Proposta no Senado quer fim de isenção fiscal para igrejas

Ideia central: "Fim da imunidade tributária para entidades religiosas (igrejas)". Problema: "Os constantes escândalos financeiros que líderes religiosos protagonizam. [...] O Estado é uma instituição laica e qualquer organização que permite o enriquecimento de seus líderes e membros deve ser tributada". É essa a proposta de iniciativa popular que vem irritando bancadas religiosas do Congresso.

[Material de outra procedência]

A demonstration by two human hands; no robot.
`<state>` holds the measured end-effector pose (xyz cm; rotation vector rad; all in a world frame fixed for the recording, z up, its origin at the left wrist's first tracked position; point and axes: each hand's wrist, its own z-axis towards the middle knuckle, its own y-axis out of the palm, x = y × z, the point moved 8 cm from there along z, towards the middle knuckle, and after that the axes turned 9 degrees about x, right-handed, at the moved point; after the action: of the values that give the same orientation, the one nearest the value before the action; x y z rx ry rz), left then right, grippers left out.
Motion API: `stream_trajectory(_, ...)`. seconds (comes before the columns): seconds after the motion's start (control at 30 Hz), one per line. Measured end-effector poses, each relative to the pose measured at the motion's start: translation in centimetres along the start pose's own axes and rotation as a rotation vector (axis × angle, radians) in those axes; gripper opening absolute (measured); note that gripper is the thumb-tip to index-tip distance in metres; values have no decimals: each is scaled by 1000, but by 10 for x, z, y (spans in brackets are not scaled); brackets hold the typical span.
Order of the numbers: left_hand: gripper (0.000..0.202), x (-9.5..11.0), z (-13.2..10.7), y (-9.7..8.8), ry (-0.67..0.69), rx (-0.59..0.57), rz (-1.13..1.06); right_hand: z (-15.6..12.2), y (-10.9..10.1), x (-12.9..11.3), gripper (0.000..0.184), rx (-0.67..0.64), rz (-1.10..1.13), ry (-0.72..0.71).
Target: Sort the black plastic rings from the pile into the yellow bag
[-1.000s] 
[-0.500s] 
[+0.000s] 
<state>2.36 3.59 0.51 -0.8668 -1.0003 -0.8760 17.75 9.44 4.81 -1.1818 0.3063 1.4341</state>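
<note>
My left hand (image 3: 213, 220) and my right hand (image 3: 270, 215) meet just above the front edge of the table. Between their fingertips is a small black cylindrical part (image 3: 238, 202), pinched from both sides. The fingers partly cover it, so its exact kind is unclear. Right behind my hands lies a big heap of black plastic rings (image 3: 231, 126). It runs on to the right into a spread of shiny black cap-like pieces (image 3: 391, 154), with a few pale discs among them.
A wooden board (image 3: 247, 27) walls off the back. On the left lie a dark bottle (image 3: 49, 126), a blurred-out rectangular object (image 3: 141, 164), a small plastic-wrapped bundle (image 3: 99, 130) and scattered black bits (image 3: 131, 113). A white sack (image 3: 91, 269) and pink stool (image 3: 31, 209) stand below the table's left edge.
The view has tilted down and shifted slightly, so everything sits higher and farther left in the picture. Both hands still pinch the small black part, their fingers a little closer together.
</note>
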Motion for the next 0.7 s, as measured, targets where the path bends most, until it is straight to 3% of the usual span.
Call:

O deputado e pastor Lincoln Portela (PRB-MG) cobrou ações, em culto com parlamentares evangélicos numa sala da Câmara, na quarta (5). O tema está sob discussão no Senado, que decidirá agora o que fazer do texto assinado pela engenheira Gisele Helmer, 32 -se engavetá-lo ou transformá-lo em PEC (Proposta de Emenda à Constituição). O que quer Gisele: o fim do direito que "templos de qualquer culto" têm de não pagar IPTU e Imposto de Renda sobre dízimos, por exemplo. A garantia está na Constituição, escrita "sob proteção de Deus", como diz seu preâmbulo. A proposição é o que o Senado chama de "Ideias Legislativas", que podem ser enviadas por qualquer cidadão pelo site www.senado.leg.br/ecidadania. Senadores analisam as que ultrapassarem 20 mil apoios na internet -18 delas têm o status, como a pelo fim do estatuto do desarmamento, e uma miríade acumula menos de mil suportes, entre elas "trabalho somente para brasileiros na costa do Brasil".